*TASK*:
From the listing below, reproduce exactly the lines starting with the one with "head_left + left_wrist" and going on through the one with "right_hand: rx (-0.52", both ends kept. No picture is copied.

─── EXTRACTED INFORMATION ───

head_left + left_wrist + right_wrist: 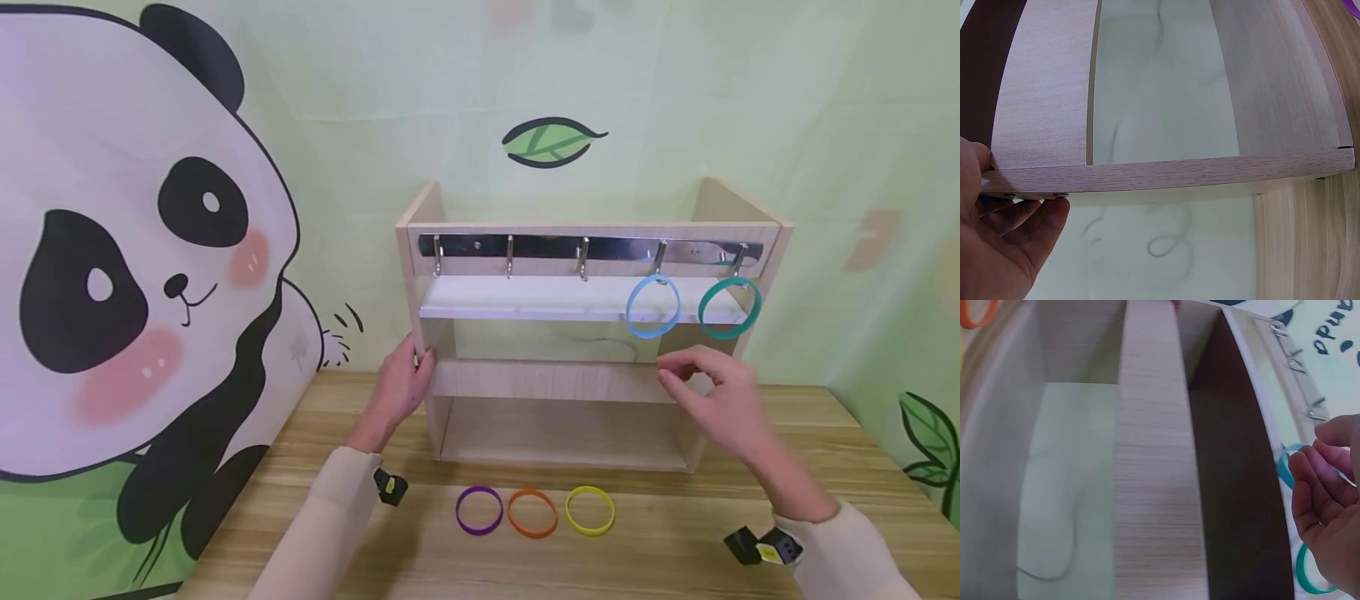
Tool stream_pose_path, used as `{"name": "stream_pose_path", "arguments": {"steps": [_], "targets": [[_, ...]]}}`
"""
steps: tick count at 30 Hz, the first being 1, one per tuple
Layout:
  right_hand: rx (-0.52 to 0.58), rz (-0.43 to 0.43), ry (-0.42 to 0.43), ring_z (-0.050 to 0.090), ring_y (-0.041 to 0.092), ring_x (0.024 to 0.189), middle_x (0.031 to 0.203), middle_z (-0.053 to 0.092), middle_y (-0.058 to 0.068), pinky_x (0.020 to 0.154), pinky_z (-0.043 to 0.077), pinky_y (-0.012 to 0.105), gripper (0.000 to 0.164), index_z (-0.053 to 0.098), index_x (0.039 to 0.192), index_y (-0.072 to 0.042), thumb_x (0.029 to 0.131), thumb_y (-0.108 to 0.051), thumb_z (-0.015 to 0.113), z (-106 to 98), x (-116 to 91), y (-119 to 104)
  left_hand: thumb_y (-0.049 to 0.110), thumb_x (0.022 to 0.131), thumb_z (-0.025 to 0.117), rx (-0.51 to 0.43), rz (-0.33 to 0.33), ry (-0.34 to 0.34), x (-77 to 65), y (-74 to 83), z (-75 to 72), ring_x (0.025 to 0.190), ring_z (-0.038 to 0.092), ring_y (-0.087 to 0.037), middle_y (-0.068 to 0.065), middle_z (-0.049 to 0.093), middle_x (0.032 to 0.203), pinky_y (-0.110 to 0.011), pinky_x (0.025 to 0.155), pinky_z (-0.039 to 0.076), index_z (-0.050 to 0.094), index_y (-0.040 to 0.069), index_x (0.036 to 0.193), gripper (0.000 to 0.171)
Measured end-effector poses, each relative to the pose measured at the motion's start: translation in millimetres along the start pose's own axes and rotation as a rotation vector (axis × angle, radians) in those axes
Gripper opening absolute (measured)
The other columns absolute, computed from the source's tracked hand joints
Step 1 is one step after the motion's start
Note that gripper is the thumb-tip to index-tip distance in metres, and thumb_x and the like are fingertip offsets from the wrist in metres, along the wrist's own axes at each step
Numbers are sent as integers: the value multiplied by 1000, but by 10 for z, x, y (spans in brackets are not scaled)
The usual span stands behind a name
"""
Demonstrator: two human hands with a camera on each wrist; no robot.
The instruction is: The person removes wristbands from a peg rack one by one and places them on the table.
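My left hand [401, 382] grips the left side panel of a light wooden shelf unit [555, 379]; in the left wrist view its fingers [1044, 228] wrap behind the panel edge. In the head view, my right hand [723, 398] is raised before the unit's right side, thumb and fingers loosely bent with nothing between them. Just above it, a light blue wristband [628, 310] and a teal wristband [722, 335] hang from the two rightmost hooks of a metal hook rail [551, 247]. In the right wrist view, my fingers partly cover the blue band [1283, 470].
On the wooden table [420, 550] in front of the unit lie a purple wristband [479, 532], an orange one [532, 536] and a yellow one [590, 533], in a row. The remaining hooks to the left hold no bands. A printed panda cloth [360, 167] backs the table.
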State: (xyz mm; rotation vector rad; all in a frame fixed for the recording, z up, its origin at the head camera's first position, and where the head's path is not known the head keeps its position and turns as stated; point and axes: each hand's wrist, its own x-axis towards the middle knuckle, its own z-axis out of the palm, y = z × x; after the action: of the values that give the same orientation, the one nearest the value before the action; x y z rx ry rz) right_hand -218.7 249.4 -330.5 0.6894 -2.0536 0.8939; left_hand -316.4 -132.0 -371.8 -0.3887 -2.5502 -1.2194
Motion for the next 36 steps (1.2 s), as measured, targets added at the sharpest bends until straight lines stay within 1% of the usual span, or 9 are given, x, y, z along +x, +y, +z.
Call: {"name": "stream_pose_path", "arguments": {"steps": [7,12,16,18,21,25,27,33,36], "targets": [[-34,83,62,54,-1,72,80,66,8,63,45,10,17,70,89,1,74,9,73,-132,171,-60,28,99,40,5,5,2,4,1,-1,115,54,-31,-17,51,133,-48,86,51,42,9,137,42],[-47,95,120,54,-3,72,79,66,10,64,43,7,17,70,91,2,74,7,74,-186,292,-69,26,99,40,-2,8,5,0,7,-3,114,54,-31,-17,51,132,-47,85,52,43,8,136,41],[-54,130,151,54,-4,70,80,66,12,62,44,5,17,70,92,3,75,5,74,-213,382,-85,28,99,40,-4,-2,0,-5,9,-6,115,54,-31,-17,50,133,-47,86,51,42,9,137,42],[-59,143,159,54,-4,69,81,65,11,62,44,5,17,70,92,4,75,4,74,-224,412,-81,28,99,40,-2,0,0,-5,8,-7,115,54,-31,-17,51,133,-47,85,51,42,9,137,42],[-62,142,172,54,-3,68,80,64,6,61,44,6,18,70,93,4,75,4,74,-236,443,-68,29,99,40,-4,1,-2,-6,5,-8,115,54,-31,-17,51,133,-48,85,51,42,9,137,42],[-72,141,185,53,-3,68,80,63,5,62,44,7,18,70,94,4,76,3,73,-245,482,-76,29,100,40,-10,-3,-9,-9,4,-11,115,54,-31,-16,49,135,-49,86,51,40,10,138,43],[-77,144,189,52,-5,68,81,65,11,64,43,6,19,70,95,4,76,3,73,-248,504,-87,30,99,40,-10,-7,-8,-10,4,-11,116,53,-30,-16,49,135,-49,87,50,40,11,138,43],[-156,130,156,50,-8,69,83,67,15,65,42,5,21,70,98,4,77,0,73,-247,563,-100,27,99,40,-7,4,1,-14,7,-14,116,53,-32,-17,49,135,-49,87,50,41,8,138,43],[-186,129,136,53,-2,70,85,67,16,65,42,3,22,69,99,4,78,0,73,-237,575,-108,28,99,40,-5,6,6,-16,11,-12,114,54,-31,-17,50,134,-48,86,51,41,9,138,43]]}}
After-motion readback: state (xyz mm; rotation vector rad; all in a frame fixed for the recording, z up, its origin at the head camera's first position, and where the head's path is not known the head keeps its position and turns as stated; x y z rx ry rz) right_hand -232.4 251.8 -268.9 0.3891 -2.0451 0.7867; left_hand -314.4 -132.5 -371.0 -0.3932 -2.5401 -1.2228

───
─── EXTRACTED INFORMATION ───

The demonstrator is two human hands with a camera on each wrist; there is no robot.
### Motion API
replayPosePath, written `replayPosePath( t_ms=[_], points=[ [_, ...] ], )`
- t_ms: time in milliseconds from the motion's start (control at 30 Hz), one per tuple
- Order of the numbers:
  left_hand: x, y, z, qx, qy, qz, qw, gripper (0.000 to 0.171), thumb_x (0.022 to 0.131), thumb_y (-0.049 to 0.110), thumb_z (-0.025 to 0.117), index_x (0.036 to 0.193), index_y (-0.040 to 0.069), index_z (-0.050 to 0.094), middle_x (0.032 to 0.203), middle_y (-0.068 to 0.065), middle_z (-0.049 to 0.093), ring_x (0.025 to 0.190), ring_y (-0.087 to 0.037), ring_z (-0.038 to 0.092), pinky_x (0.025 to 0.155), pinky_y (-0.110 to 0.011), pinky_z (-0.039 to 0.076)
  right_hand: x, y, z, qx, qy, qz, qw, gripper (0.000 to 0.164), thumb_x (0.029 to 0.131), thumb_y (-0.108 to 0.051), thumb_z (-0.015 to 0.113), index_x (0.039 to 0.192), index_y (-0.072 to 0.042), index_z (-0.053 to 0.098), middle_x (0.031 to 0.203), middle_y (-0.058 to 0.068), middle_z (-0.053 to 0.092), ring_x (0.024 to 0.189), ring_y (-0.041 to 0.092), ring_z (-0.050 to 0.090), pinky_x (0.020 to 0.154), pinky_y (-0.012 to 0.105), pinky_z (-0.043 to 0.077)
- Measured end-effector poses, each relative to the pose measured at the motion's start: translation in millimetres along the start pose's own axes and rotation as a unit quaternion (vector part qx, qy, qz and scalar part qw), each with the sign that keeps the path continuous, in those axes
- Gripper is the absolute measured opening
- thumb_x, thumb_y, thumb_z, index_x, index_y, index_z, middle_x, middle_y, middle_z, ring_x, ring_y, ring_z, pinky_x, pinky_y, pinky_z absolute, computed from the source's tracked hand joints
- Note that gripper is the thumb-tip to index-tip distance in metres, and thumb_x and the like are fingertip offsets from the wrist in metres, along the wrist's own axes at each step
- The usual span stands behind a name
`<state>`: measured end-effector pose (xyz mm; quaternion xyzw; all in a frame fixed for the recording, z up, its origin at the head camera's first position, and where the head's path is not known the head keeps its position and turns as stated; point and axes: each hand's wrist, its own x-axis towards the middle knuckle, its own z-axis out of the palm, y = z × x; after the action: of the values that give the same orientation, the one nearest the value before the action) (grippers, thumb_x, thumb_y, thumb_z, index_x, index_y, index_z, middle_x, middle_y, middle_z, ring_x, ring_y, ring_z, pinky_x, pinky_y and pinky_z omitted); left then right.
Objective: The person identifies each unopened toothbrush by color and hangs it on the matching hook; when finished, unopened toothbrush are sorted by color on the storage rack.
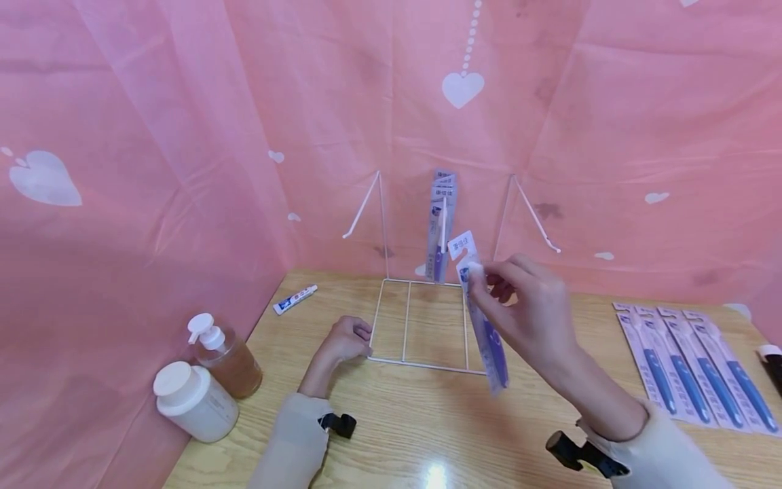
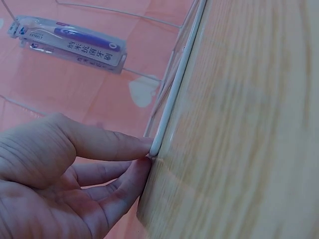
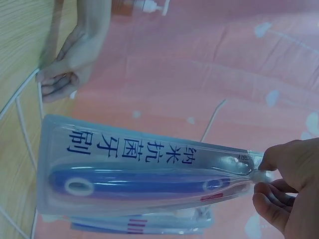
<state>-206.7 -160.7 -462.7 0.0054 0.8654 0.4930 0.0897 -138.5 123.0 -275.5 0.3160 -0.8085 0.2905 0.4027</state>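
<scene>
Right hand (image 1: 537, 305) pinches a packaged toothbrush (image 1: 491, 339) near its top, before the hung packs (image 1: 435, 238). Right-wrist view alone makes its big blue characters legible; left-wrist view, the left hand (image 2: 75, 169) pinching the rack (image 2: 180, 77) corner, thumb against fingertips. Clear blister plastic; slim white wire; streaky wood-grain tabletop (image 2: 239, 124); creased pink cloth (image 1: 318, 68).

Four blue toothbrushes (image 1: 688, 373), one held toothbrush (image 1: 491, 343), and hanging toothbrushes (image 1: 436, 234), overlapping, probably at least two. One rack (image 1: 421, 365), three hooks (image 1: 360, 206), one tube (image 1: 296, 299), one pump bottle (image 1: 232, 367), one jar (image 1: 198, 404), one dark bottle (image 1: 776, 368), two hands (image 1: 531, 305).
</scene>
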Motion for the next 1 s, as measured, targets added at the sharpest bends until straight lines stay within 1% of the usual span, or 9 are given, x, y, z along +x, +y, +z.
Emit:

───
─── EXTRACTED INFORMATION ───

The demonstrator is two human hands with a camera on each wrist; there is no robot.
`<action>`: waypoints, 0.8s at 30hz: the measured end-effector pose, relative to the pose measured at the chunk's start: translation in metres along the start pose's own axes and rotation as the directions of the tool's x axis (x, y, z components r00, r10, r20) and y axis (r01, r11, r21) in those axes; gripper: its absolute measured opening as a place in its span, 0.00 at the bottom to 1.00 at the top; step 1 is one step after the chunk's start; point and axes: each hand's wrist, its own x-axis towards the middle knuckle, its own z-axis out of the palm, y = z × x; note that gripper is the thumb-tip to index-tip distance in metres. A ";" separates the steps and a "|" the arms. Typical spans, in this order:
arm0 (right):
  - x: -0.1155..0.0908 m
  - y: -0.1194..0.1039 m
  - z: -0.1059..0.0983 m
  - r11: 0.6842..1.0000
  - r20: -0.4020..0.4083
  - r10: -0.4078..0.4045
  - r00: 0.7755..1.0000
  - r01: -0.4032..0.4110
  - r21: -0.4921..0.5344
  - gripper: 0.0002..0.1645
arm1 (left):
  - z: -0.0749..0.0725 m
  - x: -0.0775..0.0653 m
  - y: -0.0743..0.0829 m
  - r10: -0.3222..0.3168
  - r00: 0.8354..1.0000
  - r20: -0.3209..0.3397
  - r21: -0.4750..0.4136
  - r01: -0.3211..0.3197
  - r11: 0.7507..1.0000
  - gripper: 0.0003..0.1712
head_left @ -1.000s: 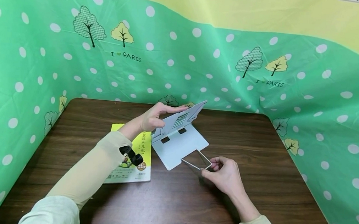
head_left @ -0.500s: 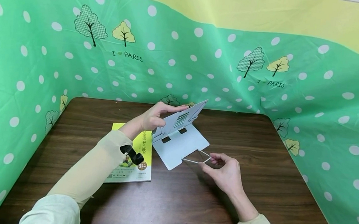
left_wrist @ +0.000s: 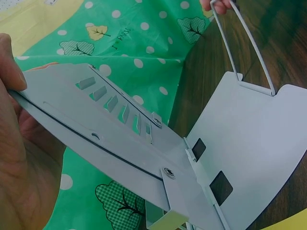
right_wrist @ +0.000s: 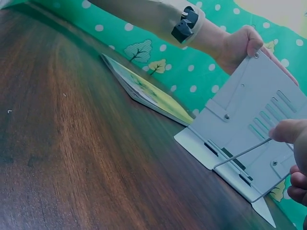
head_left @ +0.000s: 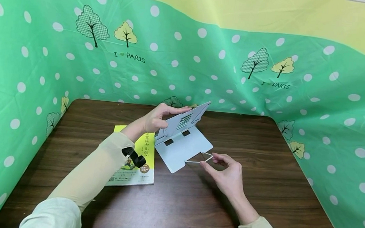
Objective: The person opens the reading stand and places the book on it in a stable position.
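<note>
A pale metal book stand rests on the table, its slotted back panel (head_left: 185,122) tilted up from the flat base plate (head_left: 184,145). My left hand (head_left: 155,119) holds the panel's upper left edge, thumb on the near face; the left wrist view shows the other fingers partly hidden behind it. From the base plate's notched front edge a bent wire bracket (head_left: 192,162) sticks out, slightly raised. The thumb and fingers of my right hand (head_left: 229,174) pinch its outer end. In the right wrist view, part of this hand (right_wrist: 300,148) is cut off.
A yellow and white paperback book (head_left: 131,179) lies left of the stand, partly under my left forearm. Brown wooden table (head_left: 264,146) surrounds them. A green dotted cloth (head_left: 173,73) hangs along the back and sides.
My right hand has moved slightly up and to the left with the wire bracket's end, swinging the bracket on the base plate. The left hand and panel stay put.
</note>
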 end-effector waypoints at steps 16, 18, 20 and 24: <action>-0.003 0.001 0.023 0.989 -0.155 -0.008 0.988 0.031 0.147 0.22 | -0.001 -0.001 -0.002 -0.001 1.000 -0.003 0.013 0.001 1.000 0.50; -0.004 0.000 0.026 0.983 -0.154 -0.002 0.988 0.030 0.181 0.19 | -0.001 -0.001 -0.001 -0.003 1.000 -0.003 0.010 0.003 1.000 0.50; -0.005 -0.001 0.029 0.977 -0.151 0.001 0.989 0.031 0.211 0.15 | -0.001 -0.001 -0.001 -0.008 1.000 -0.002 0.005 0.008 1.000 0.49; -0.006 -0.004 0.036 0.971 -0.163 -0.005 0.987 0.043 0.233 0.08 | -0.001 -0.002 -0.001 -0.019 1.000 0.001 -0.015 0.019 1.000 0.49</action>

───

*ANSWER SECTION*:
head_left + left_wrist + right_wrist: 
Tool stream_pose_path, used as `{"name": "stream_pose_path", "arguments": {"steps": [_], "targets": [[_, ...]]}}`
"""
steps: tick count at 30 Hz, the first being 1, one per tuple
Layout:
  right_hand: rx (-0.52 to 0.58), rz (-0.43 to 0.43), ry (-0.42 to 0.43), ring_z (-0.050 to 0.090), ring_y (-0.041 to 0.092), ring_x (0.024 to 0.189), middle_x (0.031 to 0.203), middle_z (-0.053 to 0.092), middle_y (-0.058 to 0.068), pinky_x (0.020 to 0.154), pinky_z (-0.043 to 0.077), pinky_y (-0.012 to 0.105), gripper (0.000 to 0.164), index_z (-0.053 to 0.098), index_x (0.039 to 0.192), index_y (-0.072 to 0.042), thumb_x (0.029 to 0.131), thumb_y (-0.108 to 0.051), thumb_z (-0.015 to 0.113), z (-106 to 98), x (-116 to 91), y (-119 to 104)

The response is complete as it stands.